It hurts. That little fur ball was such an essential part of my life, and I ache in his absence. But I’m not broken. Not like I was when I lost my dad. It’s easier this time. I feel it in every touch and glance Emeric gives me, that much-needed support of another person holding me up during those times when I struggle to stand on my own.
That night, he snores softly behind me, his chest pressed to my back, our limbs entangled, bodies aligned. I can’t join him in sleep, my mind too restless, thinking about his reaction to using my word with Lorenzo.
Nothing has changed between Emeric and me. We haven’t had sex since that day, but I’ve had a bladder infection. His lingering glances still make me purr. His kisses curl my toes. What I don’t know is how I’ll respond when he straps me down, grips my throat, or raises that belt. I trust him, unequivocally. But do I trust a word—any word—enough to use it again?
Before I met him, Scriabin’s sonata was a black mass in my mind, the place I went to when terrible things happened to my body.
Over the past five months, those dark notes have become synonymous with Emeric and the safety he gives me. Did I ruin it by using it with the wrong man?
I play the sonata in my head, but I don’t feel it. I need to hear it.
Sneaking out from beneath the heavy weight of his arms, I listen for his even breaths then tiptoe to the music room.
With the door shut, the room is supposed to be soundproof. I sit behind the piano, soaking in the silence and clearing my head. After a few calming breaths, I run my fingers over the keys and ease into Scriabin’s Sonata No.9.
It’s rough at first, the melody banging through the room in a disjointed rhythm. But I keep at it, transforming my interpretation from eerie and neurotic to something more nebular and meditative. The sonata drifts around me in a cloud of notes. My mind absorbs it, reflects it.
It feels safe. The kind of safe that enwraps me during my darkest times. It’s doing that now, melting away the room, fogging my headspace, and immersing me in dissonance.
Except I suddenly don’t feel like playing it. I rest my hands in my lap. The sonata is a place to go to, a word to speak, when I’ve reached my limit. But do I enjoy it? Not really. It doesn’t…thrill me.
I want to try something different. Something beyond Chopin, Rachmaninov, and Debussy.
My attention shifts toward the door, and I startle.
Emeric leans against the frame, arms relaxed at his sides, his phone in one hand. He’s been in constant communication with his PI over the past couple days. Probably tracking Shane. Maybe something involving Lorenzo, as well. He doesn’t tell me, and I don’t ask.
Black pajama pants sit seductively low on his trim hips, the V of his abs pointing like an arrow to the soft bulge beneath the cotton.
I raise a brow. “How long have you been there?”
“I followed you.” His brows lower, his eyes dark, haunted. “You played Scriabin.”

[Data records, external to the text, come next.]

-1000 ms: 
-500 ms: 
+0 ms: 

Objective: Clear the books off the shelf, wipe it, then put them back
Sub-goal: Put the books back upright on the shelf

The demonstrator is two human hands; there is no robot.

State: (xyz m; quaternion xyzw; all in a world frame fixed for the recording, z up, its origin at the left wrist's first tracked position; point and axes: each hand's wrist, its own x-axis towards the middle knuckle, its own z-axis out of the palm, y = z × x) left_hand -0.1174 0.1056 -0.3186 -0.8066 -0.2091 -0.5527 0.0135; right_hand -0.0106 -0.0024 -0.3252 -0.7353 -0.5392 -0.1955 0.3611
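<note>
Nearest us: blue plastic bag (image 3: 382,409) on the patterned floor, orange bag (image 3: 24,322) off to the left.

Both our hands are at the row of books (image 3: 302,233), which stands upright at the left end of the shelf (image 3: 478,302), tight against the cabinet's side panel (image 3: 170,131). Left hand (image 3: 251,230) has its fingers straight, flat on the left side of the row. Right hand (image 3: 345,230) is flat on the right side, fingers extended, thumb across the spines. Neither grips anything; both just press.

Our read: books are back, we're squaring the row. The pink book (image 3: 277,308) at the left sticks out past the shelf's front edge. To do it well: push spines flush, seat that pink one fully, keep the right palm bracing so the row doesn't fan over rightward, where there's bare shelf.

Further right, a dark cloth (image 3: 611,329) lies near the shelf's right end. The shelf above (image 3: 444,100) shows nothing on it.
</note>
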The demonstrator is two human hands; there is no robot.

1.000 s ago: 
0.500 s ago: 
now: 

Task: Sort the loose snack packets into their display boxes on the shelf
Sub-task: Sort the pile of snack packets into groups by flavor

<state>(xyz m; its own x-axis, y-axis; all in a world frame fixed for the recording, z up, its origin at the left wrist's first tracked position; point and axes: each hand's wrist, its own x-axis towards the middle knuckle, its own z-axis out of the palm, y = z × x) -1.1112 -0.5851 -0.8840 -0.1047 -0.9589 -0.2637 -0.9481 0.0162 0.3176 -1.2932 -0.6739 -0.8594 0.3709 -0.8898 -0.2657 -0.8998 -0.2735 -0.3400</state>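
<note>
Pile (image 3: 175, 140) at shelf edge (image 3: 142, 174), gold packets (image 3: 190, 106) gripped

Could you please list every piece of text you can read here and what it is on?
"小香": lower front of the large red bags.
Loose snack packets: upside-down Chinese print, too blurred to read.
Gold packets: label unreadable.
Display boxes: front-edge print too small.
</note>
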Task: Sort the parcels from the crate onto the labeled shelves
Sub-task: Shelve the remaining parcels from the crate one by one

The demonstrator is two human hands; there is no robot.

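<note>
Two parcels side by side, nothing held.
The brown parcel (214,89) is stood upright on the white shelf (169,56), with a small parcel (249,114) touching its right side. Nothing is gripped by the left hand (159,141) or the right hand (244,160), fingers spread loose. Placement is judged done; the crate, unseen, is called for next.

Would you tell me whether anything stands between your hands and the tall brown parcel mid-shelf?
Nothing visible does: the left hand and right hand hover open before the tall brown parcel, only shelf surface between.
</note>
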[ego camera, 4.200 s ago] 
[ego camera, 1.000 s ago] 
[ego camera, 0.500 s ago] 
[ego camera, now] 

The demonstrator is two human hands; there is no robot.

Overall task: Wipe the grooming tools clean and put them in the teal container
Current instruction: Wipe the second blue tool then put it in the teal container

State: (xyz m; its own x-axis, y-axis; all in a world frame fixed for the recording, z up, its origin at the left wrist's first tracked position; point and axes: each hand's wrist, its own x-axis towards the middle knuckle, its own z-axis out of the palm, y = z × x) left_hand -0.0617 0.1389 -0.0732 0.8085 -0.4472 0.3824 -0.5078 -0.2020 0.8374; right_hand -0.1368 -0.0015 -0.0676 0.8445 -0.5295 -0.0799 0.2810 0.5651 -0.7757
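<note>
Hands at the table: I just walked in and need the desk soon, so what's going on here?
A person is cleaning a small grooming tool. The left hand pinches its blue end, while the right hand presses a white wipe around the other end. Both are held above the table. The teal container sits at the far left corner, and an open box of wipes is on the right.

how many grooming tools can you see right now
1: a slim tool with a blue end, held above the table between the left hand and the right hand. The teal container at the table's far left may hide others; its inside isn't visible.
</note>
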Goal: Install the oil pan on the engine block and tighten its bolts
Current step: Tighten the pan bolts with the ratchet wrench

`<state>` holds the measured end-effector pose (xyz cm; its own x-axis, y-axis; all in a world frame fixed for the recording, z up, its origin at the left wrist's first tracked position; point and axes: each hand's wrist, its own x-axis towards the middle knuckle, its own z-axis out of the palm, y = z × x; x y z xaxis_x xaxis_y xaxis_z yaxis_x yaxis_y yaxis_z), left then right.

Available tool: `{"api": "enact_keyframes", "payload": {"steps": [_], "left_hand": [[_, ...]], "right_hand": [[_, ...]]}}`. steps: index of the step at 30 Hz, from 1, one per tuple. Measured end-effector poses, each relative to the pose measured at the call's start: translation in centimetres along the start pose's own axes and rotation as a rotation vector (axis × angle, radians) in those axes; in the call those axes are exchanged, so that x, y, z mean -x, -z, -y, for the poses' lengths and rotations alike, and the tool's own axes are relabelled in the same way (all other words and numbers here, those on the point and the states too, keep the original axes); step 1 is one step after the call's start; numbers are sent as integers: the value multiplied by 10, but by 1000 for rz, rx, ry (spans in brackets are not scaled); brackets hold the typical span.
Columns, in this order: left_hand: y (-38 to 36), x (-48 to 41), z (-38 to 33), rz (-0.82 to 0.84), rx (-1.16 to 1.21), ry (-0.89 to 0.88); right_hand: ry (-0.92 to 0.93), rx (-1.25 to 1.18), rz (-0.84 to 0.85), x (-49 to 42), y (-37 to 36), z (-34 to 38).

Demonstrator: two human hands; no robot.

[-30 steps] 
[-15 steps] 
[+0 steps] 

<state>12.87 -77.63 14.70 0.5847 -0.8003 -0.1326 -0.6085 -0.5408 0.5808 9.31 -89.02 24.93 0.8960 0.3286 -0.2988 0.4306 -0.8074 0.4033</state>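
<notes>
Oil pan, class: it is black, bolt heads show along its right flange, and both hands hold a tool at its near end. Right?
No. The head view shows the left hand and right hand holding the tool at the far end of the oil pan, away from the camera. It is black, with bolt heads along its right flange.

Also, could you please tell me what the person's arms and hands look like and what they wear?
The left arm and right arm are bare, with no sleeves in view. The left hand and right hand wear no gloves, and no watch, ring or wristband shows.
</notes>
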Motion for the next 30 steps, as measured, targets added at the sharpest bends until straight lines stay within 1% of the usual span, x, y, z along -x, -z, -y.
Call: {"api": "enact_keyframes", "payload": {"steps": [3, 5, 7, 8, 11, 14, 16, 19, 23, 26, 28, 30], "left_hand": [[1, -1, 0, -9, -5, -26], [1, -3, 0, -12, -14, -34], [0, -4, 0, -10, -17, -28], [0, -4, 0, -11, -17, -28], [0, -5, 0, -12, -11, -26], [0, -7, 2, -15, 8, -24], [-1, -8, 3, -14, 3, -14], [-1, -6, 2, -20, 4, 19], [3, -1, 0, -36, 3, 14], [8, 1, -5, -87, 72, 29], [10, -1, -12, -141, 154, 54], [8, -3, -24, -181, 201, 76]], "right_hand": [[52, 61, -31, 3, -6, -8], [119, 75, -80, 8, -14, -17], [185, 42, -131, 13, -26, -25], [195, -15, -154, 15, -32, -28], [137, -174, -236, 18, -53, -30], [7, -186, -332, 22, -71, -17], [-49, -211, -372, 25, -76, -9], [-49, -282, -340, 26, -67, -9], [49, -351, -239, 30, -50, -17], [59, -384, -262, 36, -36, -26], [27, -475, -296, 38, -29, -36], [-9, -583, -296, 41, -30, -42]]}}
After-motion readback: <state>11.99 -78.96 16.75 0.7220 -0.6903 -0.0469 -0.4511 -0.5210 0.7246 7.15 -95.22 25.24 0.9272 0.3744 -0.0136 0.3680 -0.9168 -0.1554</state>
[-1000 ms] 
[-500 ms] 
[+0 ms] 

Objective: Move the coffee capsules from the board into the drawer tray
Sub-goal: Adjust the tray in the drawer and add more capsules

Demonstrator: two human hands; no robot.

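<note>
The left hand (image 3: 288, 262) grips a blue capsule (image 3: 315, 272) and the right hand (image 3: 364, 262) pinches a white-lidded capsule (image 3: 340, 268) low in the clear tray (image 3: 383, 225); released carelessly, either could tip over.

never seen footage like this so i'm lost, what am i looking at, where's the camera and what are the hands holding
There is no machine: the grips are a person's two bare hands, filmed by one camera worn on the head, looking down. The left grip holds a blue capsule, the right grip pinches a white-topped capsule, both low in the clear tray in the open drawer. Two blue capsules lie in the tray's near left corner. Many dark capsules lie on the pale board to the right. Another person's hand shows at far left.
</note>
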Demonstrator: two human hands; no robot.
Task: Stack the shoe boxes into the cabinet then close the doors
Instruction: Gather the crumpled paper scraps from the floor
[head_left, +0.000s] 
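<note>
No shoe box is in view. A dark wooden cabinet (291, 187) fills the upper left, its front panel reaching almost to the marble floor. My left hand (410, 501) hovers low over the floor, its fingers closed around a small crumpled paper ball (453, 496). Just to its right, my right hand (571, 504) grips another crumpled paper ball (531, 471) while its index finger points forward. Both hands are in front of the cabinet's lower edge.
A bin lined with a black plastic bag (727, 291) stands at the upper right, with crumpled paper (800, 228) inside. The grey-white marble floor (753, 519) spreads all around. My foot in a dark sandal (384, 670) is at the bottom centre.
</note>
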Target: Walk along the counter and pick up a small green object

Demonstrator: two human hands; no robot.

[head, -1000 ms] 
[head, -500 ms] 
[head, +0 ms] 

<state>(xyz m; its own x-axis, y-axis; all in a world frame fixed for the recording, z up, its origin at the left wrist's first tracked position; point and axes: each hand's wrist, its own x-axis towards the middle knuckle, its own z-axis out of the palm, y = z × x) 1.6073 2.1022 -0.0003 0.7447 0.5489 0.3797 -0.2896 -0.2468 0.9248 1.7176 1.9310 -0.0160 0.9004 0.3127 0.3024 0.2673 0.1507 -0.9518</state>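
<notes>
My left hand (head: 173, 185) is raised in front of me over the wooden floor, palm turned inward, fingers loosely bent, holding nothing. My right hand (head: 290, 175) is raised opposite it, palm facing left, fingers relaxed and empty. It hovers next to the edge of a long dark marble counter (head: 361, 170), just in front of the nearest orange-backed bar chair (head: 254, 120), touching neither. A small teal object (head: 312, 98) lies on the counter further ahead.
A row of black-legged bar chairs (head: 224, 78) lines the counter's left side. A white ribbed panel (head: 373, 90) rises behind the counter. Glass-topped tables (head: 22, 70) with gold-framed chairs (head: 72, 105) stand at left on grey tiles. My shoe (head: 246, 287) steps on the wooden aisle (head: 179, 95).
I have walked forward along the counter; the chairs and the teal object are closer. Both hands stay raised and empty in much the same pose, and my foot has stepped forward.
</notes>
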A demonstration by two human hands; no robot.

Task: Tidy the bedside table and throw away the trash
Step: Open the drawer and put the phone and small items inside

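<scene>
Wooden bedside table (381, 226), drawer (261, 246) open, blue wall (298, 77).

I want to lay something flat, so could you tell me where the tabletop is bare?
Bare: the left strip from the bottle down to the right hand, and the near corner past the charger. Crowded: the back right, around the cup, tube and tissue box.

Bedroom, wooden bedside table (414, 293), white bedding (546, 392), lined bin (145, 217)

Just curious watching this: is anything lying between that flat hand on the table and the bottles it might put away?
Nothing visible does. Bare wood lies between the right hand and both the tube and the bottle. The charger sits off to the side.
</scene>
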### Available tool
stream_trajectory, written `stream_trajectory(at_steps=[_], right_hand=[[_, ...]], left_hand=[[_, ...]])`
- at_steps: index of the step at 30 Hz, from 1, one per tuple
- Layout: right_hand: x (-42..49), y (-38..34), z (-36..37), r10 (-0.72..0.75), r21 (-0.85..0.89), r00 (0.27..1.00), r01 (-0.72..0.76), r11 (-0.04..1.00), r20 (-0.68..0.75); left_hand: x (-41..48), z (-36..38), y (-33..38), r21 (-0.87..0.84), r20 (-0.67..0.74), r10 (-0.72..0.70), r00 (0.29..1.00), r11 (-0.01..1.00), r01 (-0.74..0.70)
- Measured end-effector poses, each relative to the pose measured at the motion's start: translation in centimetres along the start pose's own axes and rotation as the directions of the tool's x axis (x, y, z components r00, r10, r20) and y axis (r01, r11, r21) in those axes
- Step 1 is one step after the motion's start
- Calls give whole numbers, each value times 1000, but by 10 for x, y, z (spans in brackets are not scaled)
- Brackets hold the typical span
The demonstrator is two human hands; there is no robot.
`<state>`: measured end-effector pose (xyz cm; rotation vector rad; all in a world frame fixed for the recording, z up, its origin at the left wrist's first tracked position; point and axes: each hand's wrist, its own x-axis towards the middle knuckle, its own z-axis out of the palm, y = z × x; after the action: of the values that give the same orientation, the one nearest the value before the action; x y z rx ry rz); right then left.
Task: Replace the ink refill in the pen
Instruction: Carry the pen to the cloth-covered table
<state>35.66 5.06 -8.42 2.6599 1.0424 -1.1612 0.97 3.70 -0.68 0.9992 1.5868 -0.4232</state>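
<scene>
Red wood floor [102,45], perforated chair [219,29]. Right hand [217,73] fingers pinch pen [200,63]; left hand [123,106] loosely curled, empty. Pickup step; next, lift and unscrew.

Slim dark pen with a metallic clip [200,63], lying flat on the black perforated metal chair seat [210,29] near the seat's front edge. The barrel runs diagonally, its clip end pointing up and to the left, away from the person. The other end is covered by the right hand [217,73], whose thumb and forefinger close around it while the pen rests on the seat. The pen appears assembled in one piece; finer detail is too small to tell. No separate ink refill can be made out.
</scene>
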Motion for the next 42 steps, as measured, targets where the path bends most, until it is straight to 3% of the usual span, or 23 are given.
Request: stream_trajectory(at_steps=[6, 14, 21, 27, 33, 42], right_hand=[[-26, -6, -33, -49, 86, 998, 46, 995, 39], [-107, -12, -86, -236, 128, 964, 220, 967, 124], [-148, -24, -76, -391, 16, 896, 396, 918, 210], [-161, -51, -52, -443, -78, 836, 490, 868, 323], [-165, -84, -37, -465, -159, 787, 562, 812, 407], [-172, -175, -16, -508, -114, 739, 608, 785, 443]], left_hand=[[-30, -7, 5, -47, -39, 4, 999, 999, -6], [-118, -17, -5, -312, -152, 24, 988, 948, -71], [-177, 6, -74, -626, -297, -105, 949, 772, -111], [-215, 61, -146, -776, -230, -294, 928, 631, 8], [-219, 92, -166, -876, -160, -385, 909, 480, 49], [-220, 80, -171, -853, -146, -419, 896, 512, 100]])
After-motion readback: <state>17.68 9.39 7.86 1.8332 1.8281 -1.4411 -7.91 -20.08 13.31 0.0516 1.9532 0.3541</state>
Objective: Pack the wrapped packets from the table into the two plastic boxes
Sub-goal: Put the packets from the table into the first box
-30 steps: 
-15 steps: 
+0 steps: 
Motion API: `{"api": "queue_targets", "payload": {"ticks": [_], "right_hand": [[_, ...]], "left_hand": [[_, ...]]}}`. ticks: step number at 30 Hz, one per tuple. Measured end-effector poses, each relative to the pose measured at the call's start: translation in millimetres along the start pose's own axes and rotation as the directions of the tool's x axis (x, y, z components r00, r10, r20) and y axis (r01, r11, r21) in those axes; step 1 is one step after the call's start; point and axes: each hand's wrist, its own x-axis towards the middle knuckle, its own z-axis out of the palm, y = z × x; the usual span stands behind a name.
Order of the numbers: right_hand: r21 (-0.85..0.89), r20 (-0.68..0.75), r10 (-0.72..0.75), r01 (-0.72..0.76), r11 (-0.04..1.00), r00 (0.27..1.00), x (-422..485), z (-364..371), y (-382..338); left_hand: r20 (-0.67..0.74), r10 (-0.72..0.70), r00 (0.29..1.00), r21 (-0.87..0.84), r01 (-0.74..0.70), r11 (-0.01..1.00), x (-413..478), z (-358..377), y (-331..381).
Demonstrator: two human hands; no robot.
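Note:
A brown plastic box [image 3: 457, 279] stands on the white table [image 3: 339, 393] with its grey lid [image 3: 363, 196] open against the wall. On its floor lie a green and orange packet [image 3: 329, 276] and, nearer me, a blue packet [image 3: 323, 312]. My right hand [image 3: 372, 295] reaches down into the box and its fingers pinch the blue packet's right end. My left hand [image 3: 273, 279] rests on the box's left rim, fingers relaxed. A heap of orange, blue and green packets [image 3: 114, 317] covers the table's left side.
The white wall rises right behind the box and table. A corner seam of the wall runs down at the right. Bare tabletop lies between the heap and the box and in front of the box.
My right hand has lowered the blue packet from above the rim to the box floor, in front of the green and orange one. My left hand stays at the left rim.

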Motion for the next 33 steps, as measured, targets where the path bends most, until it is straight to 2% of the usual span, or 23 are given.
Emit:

“Yeah. I needed to know.” I glance at the keyboard. “I won’t be afraid to say no. With the word.” I return to him. “Trust me to use it.”
He straightens, studying me intently. “Be sure, Ivory.”
“I’m sure. It’s safe.” I wrinkle my nose. “And kind of boring.”
His eyes light up. “I’m intrigued.” He prowls toward me. “Name a song that’s not boring.”
The tick of your watch. The harmony of your breaths. The tempo of your heart. The notes I feel whenever you’re near. “‘I Will Follow You Into The Dark.’”
He stops behind me and places his phone on the bench beside my hip. “Death Cab for Cutie?”
I nod.
“Interesting choice.” He moves my hair aside and traces his knuckles along the line of my neck. “Play it.”
“I don’t have the music sheet.”
“You don’t need it.” His lips touch the path of his finger, his breath stroking my ear. “You have the world’s greatest teacher.”
I shiver. “So cocky.”
He gives my neck a warning bite and steps back. “Raise your arms.”
I do, recalling his words the night I sucked his cock in Le Moyne’s theater.
I want you naked, sitting at my piano and rolling your hips like you’re fucking the notes.
He pulls the t-shirt over my head and drops it, leaving me completely bare beneath his gaze. With his hands on my waist, he lifts me, takes my seat, and positions me on his lap, facing the keyboard.
This is different. I’m up a little higher, but as his arms come around me and his hands guide mine to the keys, I relax my weight on his powerful thighs. Knees together between his, I tremble in anticipation.
He cues up the song on his phone and sets it on the bench. In the next breath, the inspiring arrangement of music and lyrics trickle from the speaker. His hands move beneath mine and guide me through the simple complexity of chords.